14. Transfer overnight at room temperature.

15. Remove the paper towels and the 3MM Filter Paper.

16. Lay the gel down, gel side up, on a dry sheet of 3MM Filter Paper.

17. Mark the positions of the gel slots on the Hybond N™ membrane with a soft-lead pencil

18. Peel the gel from the membrane and discard the gel.

19. Soak the membrane in 6X SSC for 5 min at room temperature to remove excess agarose.

C. Cross Linking by UV

1. Immediately transfer the membrane to a Stratalinker and expose to UV light (see Hint #6).

D. Cross-Linking by Baking

1. Allow excess SSC to drain from the membrane by laying on a paper towel for at least 30 min.

2. Sandwich the membrane between two pieces of 3MM filter paper.

3. Fix DNA to the membrane by baking for 90 min at 80°C in a vacuum oven.

E. Hybridization

1. Wet membrane with 6X SSC.

2. Place membrane in Hybridization Buffer and allow to soak for approximately 5 min.

3. Boil 100 μl of the radiolabeled probe for 5 min (CAUTION see Hint #1).

4. Cool boiled probe on ice for 5 min.

5. Dilute to 1 ml in Hybridization Buffer and mix well by inversion.

6. Add diluted probe mixture to hybridization bath containing membrane.

7. Hybridize overnight at room temperature.

8. Remove the Hybridization Buffer and wash the filter for 30 min at room temperature in 2X SSC/SDS.

9. Remove the SSC/SDS solution and wash the filter in 0.2X SSC/SDS for 20 min at 65°C (see Hint #7).

0.2X SSC/SDS   0.1% (w/v) SDS
0.2X SSC
2X SSC/SDS   0.1% (w/v) SDS
Hybridization Buffer   0.5% (w/v) SDS
1X Denhardt Solution
0.1 mg/ml of sonicated Salmon Sperm DNA
Denhart Solution   10 g Polyvinyl pyrrolidone
10 g Ficoll 400
10 g Bovine Serum Albumin (fraction V)
Store at -20°C in aliquots
Bring the final volume to 500 ml using ddH2O
SSC (10X)   pH 7.2
3 M NaCl
0.3 M Sodium Citrate
Tris/Sodium Chloride   1 M Tris, pH 7.4
1.5 M NaCl
Chloride/Hydroxide Solution   1.5 M NaCl
0.5 M NaOH
0.2 M HCl
BioReagents and Chemicals
Bovine Serum Albumin (BSA), Fraction V
Ficoll 400
Hydrochloric Acid
Ethidium Bromide
Sodium Citrate
DNA, Salmon Sperm
Sodium Chloride
Polyvinyl Pyrolidone
Sodium Hydroxide
Protocol Hints
1. CAUTION! This substance is a biohazard. Consult this agent's MSDS for proper handling instructions.

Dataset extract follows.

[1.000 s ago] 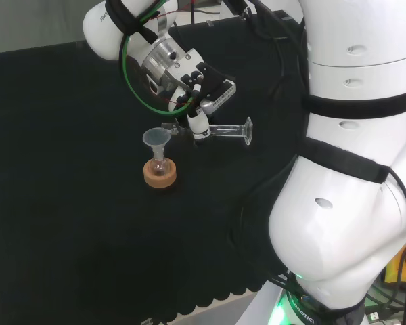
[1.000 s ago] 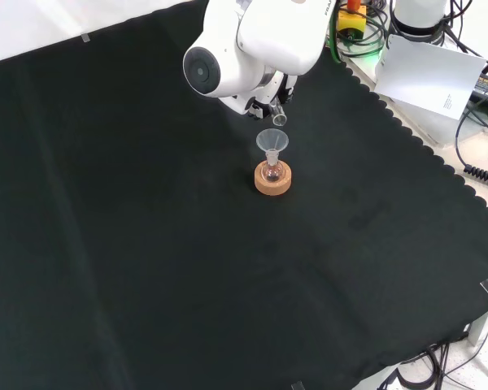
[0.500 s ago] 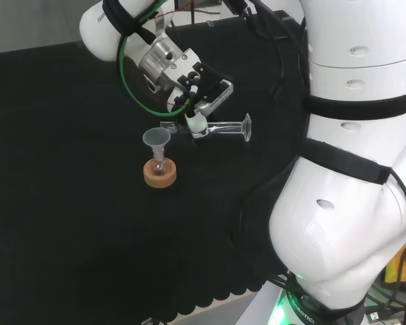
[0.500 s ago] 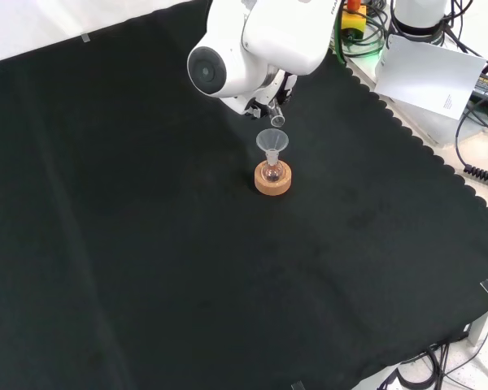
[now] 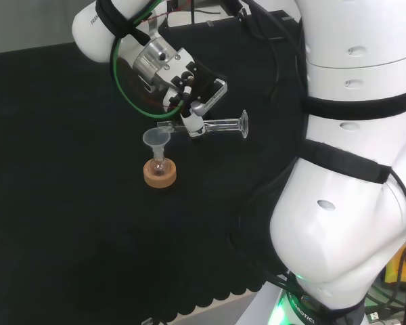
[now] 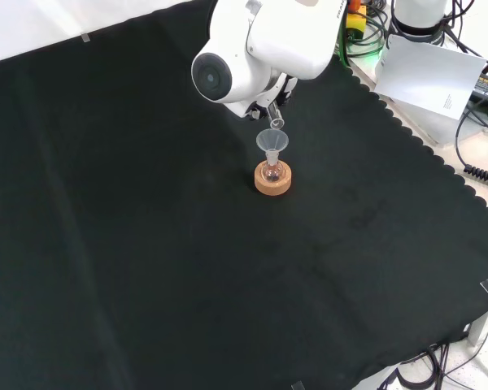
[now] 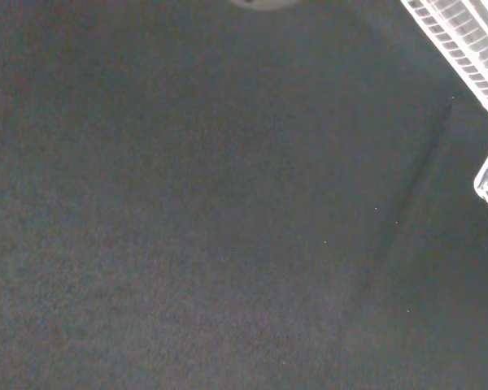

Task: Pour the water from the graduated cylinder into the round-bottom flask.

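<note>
Flask and stand first. The round-bottom flask (image 5: 160, 164) sits in a cork ring (image 5: 160, 174) on the worktop (image 6: 146, 268), with a clear funnel (image 5: 156, 139) in its neck. In the front view the funnel mouth (image 6: 272, 141) is directly under the cylinder's open end.

The graduated cylinder (image 5: 213, 126) lies almost level in the air, mouth over the funnel rim, foot flaring to the right in the head view. The fingers (image 5: 193, 123) of the hand (image 5: 189, 95) are curled round its middle, grasping it.

Risks, as I judge them: the cylinder mouth is at the funnel's edge, not its centre, so water could run over the rim onto the cloth. The funnel looks top-heavy on a small flask; a touch from the cylinder lip might tip it or knock the flask off the ring. Tipping too fast could flood the narrow stem.

Black cloth covers the worktop, scalloped along its edge. Beyond that edge: cables (image 6: 480, 122) and a white sheet of paper (image 6: 435, 75).
</note>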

2. To detect 1.0 Kb to 3.6 Kb shift use a 0.85% Agarose gel.

3. Depurination is usually done if fragments of interest are greater than 15 Kb. Depurination can be done for smaller fragments but bands may be fuzzy and overpurination of small fragments can lead to poor transfers.

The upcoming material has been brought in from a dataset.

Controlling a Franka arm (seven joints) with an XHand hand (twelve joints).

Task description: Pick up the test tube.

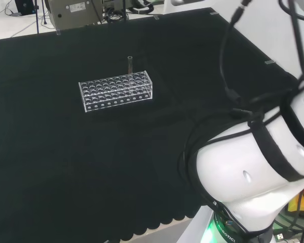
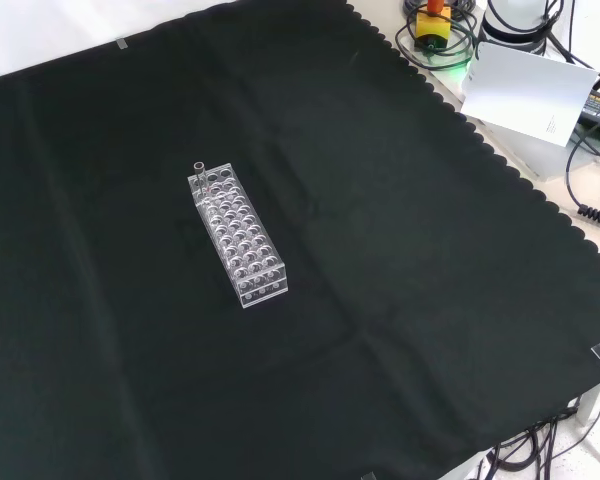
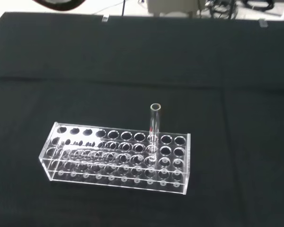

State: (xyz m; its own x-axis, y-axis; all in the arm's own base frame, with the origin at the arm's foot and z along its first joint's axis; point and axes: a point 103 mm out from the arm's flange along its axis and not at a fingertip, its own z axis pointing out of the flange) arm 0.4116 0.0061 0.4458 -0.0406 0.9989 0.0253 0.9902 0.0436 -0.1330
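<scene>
From my station I cannot tell how the robot hand's fingers stand; in the wrist view just a blurred dark and white edge of the robot hand [image 3: 59, 4] shows at the frame's border. Past it, the test tube [image 3: 155, 127] stands upright in a clear rack [image 3: 118, 158], in the back row near one end, and that view picks out a small red mark on the tube. In the head view the arm's white link [image 1: 253, 172] looms at right, with the rack mid-cloth to its left. The front view shows the tube at the rack's far corner, on the bench's black cloth [image 2: 400, 260].
</scene>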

4. Sixteen hours is a good transfer time for fragments between 1.0 Kb to 3.6 Kb; however, you may want to determine the transfer time empirically.

5. The hole allows access to the gel for the nitrocellulose paper.

6. While cross linking the DNA to the membrane, make sure that the membrane doesn't dry out.

7. Lower salt concentration will increase the hybridization stringency.